Graduation Year


Document Type




Degree Granting Department

Public Health

Major Professor

Aurora Sanchez-Aguiano, Ph.D.

Committee Member

Donna Haiduven, Ph.D.

Committee Member

Yougui Wu, Ph.D.

Committee Member

Roger Sanderson, MA.


Canada, CDAD, Co-morbitity, AHCA, Mortality


Clostridium difficile, a bacterium that causes diarrhea in hospitalized patients, is on the rise in the United States as well as in other countries. This study was done to determine the extent of the problem in Florida's acute care hospitals. The Agency for Healthcare Administration (AHCA) provided data for patients discharged from Florida's acute care hospitals for the years 1998 through 2004.

This study will focus on changes in the prevalence of Clostridium difficile associated disease (CDAD) over time.
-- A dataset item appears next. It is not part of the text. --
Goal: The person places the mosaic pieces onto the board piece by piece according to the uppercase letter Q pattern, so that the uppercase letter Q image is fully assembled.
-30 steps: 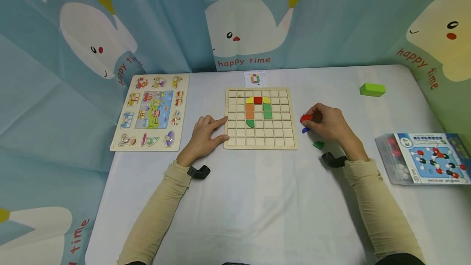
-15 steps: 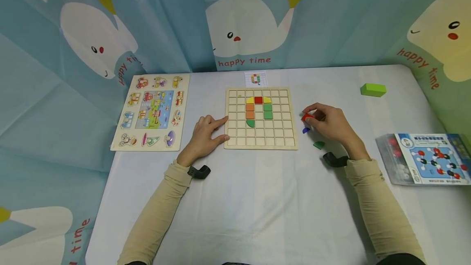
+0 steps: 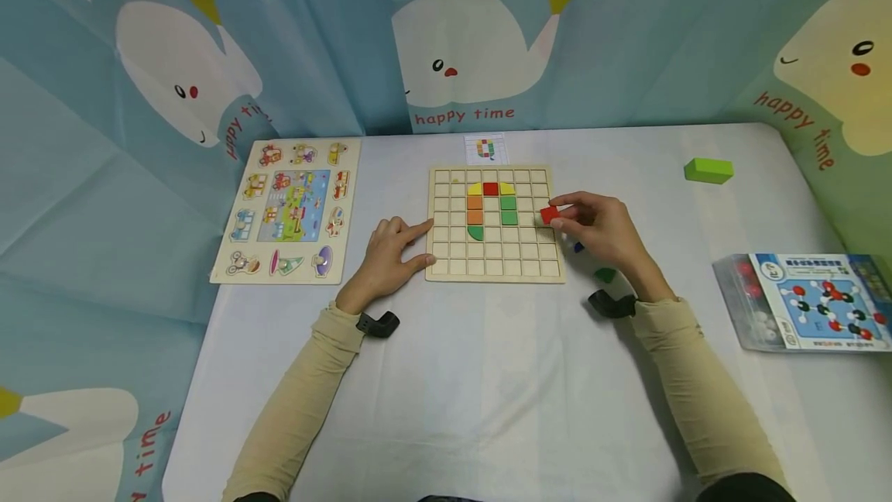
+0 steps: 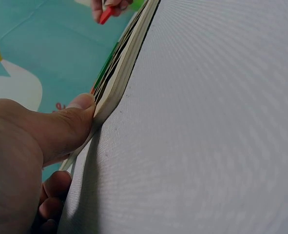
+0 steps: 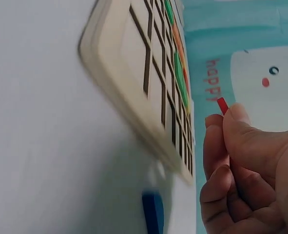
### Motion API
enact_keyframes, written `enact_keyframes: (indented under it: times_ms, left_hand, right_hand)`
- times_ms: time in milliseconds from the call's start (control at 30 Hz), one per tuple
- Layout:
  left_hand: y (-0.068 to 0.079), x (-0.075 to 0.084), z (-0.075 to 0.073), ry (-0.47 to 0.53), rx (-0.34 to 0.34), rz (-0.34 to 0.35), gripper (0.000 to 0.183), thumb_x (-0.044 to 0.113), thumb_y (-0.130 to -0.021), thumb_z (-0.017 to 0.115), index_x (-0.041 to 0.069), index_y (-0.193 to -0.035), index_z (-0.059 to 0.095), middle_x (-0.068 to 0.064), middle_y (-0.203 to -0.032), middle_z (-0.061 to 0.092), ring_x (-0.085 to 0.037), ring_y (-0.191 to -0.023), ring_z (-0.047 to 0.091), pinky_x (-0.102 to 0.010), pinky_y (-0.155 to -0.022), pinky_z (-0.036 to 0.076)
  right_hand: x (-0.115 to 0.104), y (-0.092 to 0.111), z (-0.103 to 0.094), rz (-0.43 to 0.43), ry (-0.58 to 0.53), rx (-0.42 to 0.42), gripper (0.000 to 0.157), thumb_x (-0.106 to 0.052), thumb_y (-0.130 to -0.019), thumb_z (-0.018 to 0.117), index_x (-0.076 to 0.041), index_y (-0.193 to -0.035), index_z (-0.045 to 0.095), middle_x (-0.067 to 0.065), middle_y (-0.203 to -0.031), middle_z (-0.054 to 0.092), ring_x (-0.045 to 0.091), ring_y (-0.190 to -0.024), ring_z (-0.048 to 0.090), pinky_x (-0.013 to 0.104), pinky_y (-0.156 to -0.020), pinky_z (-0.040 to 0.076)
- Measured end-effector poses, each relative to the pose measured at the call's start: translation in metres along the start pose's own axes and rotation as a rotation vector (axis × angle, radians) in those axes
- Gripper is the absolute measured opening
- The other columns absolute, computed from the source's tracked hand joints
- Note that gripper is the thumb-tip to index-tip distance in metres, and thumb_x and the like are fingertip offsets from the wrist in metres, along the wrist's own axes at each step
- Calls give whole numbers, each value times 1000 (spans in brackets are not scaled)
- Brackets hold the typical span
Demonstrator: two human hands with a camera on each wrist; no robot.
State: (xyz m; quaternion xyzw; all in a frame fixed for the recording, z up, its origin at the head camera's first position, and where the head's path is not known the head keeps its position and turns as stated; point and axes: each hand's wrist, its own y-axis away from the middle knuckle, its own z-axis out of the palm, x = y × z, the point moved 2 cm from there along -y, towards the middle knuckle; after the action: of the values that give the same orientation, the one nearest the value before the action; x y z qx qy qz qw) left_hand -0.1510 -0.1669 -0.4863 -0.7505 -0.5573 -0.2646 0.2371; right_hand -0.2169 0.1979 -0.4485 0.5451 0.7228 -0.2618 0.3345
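A wooden grid board [image 3: 495, 280] lies mid-table. Red, yellow, orange and green tiles fill some of its cells in an arch shape. My left hand [image 3: 386, 254] touches the board's left edge with thumb and forefinger spread; the wrist view shows the thumb [image 4: 68, 126] against the rim. Between thumb and fingers, my right hand [image 3: 602, 229] pinches a red square tile [image 3: 549, 214], held above the board's right side. Below that hand lie a small blue piece [image 3: 579, 247] and a green piece [image 3: 605, 275], both partly covered in the head view.
Behind the board is a small card [image 3: 485, 149] with a coloured tile pattern. A picture puzzle board [image 3: 279, 263] lies on the left. At the right are a light green block [image 3: 708, 170] and a clear plastic case [image 3: 732, 308] with a molecule-picture cover.
My right hand has moved left with the red tile, from beside the board to over its right edge. The left hand stays at the board's left edge.
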Motion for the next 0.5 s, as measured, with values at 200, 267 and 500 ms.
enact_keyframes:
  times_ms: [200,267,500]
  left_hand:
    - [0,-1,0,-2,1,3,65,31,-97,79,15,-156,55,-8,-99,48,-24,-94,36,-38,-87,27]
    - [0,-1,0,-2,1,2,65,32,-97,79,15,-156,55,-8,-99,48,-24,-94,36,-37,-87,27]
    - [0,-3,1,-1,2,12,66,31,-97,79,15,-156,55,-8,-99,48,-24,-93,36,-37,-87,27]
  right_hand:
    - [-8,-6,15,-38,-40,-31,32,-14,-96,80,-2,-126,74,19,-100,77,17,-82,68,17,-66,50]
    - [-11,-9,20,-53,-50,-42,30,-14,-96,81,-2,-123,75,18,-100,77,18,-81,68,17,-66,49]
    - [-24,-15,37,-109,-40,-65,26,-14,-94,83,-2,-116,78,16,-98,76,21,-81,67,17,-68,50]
The mortality and morbidity of patients that have CDAD will also be examined to show if the disease is increasing over time. Factors investigated in this study that may influence the prevalence of CDAD include gender, race, length of hospital stay, age, and the cost per patient discharged.
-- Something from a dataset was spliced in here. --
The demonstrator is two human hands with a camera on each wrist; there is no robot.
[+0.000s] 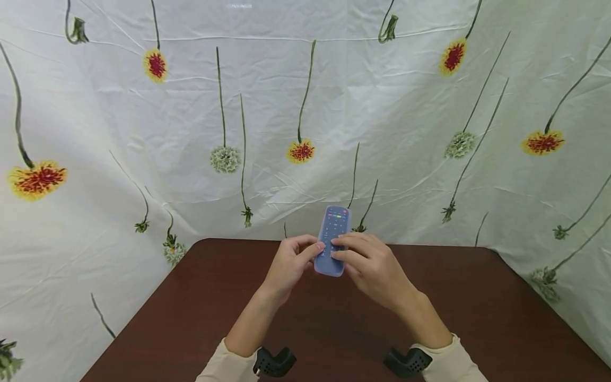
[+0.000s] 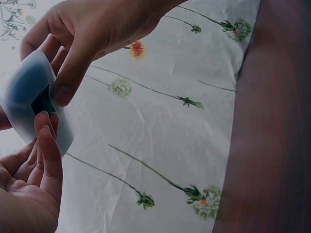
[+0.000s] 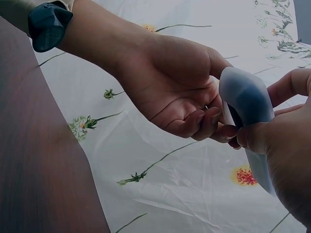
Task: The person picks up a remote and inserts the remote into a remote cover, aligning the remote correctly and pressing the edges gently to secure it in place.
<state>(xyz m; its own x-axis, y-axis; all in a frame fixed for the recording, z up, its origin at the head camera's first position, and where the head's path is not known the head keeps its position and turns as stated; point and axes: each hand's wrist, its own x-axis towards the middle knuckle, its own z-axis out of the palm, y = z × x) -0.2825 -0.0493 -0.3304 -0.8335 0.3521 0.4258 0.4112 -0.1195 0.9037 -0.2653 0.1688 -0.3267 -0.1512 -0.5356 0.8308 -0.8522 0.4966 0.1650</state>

In Florida the prevalence of CDAD has risen from 3.41 per 1,000 discharged patients in 1998 to 8.11 per 1,000 discharged patients in 2004. The mortality increased from 9.48% for CDAD positive patients in 1998 to 10.11% for CDAD positive patients in 2004. Age plays a role in both the prevalence and mortality of this disease. In 2004 the mortality of patients who were positive for Clostridium difficile was 4.1% for those individuals that were 30-40 years old compared to 0.54% mortality for those patients in the same age group that did not have CDAD. The corresponding mortality for the patients aged 70-80 for the year 2004 was 11.1% for persons who had CDAD and 3.58% mortality for patients discharged with no CDAD.
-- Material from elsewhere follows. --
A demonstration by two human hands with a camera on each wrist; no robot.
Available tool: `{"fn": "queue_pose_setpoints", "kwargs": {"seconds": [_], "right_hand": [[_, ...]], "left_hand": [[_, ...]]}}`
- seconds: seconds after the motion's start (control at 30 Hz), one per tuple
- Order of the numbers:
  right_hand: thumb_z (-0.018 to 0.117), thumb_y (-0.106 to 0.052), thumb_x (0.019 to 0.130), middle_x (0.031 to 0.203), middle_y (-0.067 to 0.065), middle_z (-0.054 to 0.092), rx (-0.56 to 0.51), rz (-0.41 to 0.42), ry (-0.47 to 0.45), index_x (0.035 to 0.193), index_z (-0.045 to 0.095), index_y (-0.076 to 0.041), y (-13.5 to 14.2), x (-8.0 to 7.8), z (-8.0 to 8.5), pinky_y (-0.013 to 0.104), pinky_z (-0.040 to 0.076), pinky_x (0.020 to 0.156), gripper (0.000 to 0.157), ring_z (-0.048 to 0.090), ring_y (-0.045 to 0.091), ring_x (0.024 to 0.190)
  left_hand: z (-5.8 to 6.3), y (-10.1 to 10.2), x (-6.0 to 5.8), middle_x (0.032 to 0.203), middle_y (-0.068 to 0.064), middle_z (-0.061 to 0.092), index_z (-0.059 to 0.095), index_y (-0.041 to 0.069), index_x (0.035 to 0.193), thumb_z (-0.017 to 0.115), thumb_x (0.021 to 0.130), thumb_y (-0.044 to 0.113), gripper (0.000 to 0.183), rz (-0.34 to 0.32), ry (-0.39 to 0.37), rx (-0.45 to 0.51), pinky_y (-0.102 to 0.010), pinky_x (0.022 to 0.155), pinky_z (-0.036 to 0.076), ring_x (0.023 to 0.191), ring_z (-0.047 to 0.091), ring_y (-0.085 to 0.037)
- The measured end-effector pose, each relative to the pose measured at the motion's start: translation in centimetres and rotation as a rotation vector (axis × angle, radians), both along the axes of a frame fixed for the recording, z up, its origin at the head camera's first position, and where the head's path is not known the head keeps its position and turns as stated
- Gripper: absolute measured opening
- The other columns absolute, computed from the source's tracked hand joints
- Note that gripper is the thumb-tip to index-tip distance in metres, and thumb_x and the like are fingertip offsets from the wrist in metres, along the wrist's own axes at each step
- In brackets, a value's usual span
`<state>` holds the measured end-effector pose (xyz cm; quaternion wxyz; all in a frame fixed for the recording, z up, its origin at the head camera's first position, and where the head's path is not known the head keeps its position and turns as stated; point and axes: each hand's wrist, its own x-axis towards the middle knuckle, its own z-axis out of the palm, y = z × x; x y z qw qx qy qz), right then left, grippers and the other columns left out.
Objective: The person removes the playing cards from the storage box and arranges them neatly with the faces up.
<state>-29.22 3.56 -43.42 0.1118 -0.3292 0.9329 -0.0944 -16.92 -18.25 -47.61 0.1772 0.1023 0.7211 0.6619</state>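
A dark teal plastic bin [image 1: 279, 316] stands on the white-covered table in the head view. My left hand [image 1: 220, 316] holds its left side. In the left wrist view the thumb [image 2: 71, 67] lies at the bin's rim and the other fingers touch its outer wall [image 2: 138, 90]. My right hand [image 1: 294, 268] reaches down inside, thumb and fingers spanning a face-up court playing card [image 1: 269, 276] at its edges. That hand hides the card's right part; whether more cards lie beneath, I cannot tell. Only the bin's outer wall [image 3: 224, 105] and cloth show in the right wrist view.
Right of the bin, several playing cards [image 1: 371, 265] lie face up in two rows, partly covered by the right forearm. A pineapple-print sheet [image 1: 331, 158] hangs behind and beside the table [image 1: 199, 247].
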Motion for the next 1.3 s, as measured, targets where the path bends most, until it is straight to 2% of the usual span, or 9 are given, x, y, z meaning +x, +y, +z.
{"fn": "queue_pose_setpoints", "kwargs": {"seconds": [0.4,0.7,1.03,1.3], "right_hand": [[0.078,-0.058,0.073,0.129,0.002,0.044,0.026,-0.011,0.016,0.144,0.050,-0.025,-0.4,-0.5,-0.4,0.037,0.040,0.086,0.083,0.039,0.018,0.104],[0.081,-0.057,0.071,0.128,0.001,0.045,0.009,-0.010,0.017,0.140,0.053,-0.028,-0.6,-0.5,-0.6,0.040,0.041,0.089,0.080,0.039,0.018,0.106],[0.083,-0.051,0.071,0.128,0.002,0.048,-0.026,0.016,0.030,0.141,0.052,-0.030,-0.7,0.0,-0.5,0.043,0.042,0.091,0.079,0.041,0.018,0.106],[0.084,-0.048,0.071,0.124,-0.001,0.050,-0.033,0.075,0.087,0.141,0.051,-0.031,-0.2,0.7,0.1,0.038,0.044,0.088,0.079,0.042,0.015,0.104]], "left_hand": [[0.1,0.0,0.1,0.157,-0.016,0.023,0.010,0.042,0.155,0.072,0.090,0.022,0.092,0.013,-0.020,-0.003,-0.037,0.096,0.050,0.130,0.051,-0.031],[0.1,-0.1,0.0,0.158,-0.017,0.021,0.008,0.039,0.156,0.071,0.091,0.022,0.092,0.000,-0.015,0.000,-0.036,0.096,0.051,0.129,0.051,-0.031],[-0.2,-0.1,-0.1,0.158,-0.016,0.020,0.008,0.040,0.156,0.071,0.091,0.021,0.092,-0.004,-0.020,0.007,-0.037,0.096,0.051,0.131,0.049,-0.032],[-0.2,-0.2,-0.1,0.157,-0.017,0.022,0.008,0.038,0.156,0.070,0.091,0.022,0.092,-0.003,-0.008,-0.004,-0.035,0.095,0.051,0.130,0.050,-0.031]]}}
The analysis showed that CDAD prevalence is increasing in Florida acute care hospitals. During 1998-2004 mortality rates for patients diagnosed with CDAD is also increasing. This analysis also indicates that age is a factor that increases the death rates for patients that are CDAD positive. A more concerted effort to implement hospital techniques that prevent the increasing prevalence of Clostridium difficile in Florida hospitals is recommended.